## INSTRUCTIONS TO FOLLOW
Output every line below without omitting or altering anything.
** Opening STORED DATA block **
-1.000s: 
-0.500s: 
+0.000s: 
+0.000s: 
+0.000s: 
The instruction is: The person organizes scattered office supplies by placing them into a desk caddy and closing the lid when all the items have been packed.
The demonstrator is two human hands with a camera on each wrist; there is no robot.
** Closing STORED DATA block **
## SOLUTION BELOW
-1.000s: 
-0.500s: 
+0.000s: 
+0.000s: 
+0.000s: 
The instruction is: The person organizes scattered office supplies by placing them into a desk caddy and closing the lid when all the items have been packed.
The demonstrator is two human hands with a camera on each wrist; there is no robot.

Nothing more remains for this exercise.